The energy shock, weaker growth, higher interest rates and defence needs are all placing pressure on public finances.

And next year's budgets must reflect that reality.

Careful calibration, consolidation measures, and rigorous prioritisation are essential.

This is the only way to safeguard fiscal sustainability while addressing our urgent priorities.

I would like to thank Managing Director Kristalina Georgieva for presenting the conclusions of the IMF's annual consultation on euro area.

The European Commission and the IMF share a broadly convergent assessment.

On reforms, we concur with the IMF's emphasis on three priorities: enhancing the resilience of our energy system, deepening our Single Market, and advancing the Savings and Investments Union.

On fiscal policy, we agree that Member States should already begin planning for the period after the national escape clause.

This is essential to ensure that the fiscal adjustments required thereafter are orderly and gradual.

Next, we held a substantive discussion on strengthening Europe's energy security and economic resilience, drawing on a presentation by Managing Director Georgieva.

This was a very timely discussion.

The European Commission continues to insist that we learn from the lessons of previous crises.

Support measures households and businesses in the current energy shock context must be temporary and targeted and should not increase the aggregate demand for fossil fuels.

At the same time, we must scale-up homegrown clean energy, continue electrification and strengthen our grid infrastructure.

These priorities were also reflected in the European Semester Spring Package the European Commission presented last week.

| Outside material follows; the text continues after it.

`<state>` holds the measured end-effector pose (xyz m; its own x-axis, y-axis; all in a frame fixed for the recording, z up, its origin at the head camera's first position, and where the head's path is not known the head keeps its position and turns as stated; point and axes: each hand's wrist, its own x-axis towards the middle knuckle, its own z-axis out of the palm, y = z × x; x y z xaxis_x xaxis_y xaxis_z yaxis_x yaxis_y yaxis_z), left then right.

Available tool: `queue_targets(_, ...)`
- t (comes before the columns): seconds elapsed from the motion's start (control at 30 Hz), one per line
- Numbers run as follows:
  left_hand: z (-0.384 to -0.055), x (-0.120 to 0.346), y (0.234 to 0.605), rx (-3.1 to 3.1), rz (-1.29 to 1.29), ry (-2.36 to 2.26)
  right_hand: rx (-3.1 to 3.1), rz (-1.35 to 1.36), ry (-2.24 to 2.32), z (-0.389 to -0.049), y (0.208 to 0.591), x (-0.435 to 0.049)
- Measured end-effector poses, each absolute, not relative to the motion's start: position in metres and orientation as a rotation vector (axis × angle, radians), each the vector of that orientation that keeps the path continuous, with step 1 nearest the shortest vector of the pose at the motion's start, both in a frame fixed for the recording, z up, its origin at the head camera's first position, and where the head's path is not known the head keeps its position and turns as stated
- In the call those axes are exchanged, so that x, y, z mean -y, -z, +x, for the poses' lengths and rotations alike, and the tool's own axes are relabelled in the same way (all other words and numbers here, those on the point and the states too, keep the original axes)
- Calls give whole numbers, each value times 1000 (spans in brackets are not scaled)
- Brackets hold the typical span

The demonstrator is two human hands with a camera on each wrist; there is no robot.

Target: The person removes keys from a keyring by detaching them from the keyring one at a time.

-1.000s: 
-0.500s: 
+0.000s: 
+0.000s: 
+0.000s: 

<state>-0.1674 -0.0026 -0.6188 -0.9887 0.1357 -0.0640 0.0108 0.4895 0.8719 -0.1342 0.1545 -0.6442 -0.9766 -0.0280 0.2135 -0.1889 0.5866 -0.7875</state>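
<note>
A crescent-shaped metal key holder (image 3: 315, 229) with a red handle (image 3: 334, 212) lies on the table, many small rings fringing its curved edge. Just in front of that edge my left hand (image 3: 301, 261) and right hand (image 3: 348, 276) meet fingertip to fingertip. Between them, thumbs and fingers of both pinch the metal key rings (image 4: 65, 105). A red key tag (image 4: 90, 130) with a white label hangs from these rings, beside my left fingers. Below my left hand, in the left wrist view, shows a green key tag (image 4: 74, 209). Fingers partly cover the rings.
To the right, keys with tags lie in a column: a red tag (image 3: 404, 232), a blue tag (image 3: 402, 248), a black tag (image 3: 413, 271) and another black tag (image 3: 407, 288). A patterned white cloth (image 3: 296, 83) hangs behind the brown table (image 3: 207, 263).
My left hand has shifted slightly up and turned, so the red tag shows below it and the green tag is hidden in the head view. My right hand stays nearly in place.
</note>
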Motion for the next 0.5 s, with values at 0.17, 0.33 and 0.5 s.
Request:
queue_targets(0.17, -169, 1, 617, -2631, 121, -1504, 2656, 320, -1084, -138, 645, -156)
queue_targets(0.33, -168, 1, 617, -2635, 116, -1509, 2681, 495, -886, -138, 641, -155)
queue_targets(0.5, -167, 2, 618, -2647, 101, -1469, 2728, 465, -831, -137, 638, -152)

Where also now, upon request by a Member State, the scope of the current National Escape Clause for defence can be broadened for energy measures that reduce our dependence on fossil fuels.

This provides Member States with the space to address the structural causes of the energy crisis while preserving fiscal sustainability.

We also held a substantive discussion on the economic dimensions of European technological sovereignty.

Digital technologies – in particular AI, cloud and chips – will be central to Europe's future productivity and growth.

Tech sovereignty and competitiveness go hand-in-hand and should be pursued together.

The European Commission's recent Tech Sovereignty Package seeks to do exactly this: strengthening resilience, reducing strategic dependencies and supporting Europe's capacity to develop and scale critical technologies.

This ambition must be matched by resources.

We urgently need to mobilise private capital to step up and fund our largest, most strategic projects.

That underlines the need to deepen and integrate our capital markets.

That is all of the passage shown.